According to a recent survey, young people in Serbia are becoming more and more critical towards democracy. In particular, results showed that about 32% of young adults do not consider democracy to be the best form of government. Do you see similar trends in other countries?
Yes. When institutions fail to deliver, they lose their capacity to command respect. Young adults are by definition young and they have a greater sense of immediacy about judgments of institutional failure. But democracies have to deliver not only the ability to vote in elections, but a return to the society in terms of capable leadership and economic stewardship. To this day it appears that much of the infrastructure of Serbia dates from non-democratic times. This is in part a product of the devastating war periods that followed the Tito era. But it is also the failure of democratic accountability for the delivery of public goods. The risk of a collapse into clientelist strong-party or strong-man governance is a risk of our time. Just saying that one can vote does not by itself inspire much confidence.
In Fragile Democracies you said that separatist movements are commonly thought to constitute a threat to democracy. Given the rise of separatist voices in Europe, how would you define the scope of the problem that separatism poses before the EU in general and member countries with strong separatist movements in particular?
My sense is that there are still strong regional identifications that push for national separation. Certainly we are all watching with a sense of wonder and dread the developments in Catalonia. Similar pressures exist in Scotland and other parts of the more established European democracies. At the same time, these do not appear to have the capacity for violent upheavals that characterized the IRA or ETA struggles of a generation ago. In most of these countries, regional accommodation is more a matter of devolution, language rights, and dignitary concerns, but not an existential war over existence. To a large extent, the fact of European integration takes much of the pressure off of these issues. And the presence of the ECHR and other European institutions limits the fear of human rights abuses by the central government.

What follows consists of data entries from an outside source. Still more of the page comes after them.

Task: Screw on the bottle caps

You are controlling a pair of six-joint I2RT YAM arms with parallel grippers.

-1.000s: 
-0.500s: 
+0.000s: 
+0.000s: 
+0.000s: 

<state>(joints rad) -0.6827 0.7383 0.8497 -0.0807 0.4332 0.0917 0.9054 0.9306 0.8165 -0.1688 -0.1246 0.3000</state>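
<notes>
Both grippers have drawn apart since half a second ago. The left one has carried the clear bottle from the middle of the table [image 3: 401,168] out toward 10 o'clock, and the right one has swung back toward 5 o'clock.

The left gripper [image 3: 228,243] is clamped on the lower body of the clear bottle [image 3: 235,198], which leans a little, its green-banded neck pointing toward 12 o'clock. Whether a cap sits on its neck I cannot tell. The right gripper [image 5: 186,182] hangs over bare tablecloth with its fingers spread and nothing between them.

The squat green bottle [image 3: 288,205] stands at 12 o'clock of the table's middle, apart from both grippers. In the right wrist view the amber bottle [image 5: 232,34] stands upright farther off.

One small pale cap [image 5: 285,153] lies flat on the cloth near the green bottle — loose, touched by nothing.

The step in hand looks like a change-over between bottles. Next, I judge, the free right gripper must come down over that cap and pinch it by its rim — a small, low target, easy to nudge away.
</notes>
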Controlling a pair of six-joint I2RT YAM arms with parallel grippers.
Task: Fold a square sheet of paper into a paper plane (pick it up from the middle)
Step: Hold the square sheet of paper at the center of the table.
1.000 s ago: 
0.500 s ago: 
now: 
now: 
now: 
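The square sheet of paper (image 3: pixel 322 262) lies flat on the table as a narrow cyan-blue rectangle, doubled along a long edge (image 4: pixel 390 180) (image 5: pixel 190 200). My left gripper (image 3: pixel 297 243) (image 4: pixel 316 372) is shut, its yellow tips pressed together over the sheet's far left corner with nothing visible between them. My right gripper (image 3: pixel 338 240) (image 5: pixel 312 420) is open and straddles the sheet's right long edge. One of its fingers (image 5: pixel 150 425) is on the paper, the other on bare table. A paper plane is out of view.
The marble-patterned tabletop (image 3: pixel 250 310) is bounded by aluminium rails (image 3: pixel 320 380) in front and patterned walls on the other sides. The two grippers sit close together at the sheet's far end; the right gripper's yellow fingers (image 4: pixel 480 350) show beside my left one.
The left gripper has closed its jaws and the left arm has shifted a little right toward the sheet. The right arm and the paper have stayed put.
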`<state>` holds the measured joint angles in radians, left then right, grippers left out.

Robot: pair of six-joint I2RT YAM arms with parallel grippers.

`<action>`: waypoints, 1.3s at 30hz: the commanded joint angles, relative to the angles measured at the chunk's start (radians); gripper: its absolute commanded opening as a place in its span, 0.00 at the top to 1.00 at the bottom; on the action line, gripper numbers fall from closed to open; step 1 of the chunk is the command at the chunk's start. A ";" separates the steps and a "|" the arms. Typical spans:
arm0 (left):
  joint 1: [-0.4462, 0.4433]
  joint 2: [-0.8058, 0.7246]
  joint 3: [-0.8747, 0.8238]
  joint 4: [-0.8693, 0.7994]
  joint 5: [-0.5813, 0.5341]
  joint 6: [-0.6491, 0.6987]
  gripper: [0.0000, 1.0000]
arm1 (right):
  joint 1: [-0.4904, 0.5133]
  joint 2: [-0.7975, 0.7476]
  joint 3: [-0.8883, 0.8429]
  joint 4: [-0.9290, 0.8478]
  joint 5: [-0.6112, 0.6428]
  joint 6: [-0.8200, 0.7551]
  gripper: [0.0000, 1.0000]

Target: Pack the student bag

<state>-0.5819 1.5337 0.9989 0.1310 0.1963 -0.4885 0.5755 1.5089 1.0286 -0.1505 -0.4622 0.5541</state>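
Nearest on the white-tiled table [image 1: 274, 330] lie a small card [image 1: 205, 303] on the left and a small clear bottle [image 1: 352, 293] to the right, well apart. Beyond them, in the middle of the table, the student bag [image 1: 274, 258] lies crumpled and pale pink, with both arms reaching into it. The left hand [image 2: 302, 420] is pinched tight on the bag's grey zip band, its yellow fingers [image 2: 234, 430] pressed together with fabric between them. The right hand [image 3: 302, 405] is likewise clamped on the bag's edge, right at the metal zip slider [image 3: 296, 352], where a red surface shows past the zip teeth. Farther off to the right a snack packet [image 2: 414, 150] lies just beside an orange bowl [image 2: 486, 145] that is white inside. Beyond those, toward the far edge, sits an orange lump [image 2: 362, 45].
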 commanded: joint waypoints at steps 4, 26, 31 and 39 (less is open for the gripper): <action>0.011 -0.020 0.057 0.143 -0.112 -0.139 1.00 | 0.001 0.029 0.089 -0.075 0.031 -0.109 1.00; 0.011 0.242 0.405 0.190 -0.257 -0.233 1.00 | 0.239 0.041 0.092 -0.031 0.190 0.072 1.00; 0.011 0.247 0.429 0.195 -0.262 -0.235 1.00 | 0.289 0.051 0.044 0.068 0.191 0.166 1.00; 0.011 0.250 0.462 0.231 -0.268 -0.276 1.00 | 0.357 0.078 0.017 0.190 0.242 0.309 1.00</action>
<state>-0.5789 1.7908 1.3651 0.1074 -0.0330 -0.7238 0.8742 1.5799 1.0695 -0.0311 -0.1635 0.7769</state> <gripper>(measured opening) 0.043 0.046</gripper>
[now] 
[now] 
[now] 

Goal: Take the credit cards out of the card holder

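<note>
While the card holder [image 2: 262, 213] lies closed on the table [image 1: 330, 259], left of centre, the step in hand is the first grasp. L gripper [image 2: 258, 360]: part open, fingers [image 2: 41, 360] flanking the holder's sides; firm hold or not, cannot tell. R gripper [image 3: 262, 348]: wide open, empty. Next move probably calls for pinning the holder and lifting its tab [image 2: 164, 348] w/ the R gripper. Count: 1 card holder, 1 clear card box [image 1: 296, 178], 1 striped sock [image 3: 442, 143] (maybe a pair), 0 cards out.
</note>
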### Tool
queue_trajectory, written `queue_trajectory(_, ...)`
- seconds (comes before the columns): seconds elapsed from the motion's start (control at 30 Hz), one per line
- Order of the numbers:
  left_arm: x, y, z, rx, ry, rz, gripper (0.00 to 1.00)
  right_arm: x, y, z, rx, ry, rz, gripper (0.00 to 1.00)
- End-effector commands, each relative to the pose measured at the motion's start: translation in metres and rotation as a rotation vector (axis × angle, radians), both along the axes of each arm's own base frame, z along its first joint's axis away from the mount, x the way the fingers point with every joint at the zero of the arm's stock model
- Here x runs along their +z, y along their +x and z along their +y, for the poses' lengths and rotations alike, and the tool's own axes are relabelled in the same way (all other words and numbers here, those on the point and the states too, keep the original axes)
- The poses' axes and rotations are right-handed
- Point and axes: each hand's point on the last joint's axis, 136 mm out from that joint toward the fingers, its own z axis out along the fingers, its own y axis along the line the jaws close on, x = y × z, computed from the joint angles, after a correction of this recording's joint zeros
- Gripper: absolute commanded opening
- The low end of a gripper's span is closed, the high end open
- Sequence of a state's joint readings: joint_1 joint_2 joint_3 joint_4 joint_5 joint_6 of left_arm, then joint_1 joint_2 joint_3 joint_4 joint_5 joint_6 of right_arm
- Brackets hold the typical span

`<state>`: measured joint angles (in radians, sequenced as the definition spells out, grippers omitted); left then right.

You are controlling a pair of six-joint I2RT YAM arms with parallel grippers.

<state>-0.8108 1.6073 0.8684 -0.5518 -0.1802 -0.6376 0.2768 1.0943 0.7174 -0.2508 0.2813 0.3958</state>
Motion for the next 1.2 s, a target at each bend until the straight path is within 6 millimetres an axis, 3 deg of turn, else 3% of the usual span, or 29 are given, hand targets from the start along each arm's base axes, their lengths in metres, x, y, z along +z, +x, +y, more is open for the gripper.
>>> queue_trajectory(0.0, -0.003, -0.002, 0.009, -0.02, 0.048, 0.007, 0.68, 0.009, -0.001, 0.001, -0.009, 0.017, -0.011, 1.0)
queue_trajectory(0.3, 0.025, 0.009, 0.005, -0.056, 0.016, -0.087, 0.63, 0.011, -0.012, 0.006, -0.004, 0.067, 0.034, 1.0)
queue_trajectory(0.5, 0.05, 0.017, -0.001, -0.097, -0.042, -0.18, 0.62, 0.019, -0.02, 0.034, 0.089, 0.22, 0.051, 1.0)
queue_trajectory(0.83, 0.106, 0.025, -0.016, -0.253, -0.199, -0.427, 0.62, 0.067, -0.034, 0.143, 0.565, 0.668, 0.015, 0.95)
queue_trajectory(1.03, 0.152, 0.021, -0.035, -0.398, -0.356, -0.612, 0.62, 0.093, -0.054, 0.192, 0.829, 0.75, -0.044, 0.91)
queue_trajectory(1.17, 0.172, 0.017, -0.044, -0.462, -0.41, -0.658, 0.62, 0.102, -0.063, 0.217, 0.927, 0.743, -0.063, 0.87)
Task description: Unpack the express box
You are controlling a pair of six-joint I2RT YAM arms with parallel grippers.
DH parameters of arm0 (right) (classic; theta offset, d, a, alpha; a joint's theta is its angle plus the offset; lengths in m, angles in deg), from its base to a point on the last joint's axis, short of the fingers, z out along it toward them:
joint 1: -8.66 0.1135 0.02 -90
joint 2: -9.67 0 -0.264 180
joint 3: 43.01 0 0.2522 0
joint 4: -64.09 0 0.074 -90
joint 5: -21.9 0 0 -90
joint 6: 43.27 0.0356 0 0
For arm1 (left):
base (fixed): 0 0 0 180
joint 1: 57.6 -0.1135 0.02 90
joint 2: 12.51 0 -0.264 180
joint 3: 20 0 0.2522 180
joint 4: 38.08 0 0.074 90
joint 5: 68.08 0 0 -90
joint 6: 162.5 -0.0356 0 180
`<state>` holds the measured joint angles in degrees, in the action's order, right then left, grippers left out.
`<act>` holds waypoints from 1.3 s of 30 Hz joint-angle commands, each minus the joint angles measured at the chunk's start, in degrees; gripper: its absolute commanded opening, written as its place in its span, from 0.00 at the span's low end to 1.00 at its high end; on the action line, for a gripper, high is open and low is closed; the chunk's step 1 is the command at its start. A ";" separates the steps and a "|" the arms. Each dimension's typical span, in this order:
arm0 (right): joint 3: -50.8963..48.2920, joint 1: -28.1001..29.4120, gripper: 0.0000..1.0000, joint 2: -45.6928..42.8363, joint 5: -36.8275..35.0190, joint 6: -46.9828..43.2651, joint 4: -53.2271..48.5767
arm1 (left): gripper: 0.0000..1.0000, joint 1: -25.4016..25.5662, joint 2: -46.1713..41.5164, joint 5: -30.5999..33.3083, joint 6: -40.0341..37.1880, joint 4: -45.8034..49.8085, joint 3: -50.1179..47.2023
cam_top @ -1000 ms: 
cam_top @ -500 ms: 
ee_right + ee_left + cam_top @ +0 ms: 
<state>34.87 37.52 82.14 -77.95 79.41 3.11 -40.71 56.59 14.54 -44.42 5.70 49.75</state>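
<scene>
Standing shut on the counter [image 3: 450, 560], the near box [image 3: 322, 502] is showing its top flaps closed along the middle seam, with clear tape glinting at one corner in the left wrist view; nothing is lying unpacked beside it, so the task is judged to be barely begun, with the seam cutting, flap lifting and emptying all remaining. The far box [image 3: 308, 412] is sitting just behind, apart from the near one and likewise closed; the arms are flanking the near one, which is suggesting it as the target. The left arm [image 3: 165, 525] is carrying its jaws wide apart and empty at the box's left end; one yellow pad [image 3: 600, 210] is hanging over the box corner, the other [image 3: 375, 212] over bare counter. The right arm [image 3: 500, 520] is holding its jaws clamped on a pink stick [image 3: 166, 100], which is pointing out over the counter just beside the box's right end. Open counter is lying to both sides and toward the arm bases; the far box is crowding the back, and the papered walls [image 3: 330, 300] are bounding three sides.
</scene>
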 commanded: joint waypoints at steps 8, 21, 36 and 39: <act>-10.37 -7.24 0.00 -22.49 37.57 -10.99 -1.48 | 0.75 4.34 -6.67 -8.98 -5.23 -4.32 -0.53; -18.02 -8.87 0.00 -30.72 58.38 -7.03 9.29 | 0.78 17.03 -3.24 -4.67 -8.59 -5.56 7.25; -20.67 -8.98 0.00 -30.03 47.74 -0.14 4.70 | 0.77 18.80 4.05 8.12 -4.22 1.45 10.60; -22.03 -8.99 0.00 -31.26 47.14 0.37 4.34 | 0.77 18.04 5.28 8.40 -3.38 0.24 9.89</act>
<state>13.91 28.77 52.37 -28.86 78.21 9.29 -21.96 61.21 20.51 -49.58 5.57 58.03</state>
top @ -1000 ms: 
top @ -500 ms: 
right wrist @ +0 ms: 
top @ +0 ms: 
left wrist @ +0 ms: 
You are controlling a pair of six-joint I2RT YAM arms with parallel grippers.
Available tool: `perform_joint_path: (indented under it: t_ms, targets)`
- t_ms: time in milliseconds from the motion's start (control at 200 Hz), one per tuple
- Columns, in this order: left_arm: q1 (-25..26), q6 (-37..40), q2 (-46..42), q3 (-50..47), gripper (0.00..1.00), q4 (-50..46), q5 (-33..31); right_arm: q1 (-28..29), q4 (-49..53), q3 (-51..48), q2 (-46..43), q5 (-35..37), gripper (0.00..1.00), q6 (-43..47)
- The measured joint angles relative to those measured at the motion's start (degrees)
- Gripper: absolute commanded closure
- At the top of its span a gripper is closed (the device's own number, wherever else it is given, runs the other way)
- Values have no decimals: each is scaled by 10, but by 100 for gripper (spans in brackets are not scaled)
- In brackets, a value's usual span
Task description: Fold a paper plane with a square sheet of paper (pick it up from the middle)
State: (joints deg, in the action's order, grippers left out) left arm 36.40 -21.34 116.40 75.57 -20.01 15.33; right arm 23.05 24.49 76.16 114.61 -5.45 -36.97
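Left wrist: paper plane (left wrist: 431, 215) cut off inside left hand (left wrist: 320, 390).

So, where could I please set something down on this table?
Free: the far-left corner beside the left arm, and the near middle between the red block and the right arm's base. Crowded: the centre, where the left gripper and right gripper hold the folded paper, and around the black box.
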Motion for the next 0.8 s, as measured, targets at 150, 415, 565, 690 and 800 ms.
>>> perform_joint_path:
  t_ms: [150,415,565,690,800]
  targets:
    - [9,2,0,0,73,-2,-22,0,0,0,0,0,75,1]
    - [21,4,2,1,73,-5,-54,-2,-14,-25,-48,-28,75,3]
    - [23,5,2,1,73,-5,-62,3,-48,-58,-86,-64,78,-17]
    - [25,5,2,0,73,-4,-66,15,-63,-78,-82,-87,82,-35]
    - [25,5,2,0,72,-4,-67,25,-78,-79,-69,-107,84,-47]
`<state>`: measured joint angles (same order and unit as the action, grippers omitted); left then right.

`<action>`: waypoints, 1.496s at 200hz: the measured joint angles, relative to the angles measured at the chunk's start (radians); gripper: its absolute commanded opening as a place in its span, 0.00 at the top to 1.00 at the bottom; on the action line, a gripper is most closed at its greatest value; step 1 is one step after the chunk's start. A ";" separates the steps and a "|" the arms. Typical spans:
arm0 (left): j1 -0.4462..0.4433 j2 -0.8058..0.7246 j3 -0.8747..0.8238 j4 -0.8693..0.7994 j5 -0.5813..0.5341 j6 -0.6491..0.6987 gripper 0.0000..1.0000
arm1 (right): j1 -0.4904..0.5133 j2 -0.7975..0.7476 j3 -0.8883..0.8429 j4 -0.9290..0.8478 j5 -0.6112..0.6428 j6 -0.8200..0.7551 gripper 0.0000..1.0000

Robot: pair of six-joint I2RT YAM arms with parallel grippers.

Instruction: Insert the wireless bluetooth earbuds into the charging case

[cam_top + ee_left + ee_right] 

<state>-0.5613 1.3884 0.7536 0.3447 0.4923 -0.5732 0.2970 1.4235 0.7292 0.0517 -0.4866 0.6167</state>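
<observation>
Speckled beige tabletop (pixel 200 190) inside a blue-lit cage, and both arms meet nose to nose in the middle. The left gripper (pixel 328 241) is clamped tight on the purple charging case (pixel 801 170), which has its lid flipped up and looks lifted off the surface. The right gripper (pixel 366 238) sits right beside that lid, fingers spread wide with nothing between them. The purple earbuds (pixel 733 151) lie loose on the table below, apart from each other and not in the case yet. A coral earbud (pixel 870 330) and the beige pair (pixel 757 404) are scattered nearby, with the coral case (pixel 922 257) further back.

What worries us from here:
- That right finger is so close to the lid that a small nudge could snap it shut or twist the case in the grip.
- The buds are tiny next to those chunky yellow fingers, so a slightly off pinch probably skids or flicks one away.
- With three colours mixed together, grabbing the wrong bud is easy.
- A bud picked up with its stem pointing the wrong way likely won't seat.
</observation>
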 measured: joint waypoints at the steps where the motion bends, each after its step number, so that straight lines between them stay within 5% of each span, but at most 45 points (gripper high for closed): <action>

One canot extend the same confidence to the outer reaches of the European project. Moldova or Bulgaria have significant minorities who have not yet realized the benefits of the post-Soviet period. The Russian minorities in the Baltics represent a complicated case of a population that arrived with Soviet troops but now know no other home. And the Balkans will hopefully stabilize, but that is a longstanding historic project that has been tragically forestalled too many times.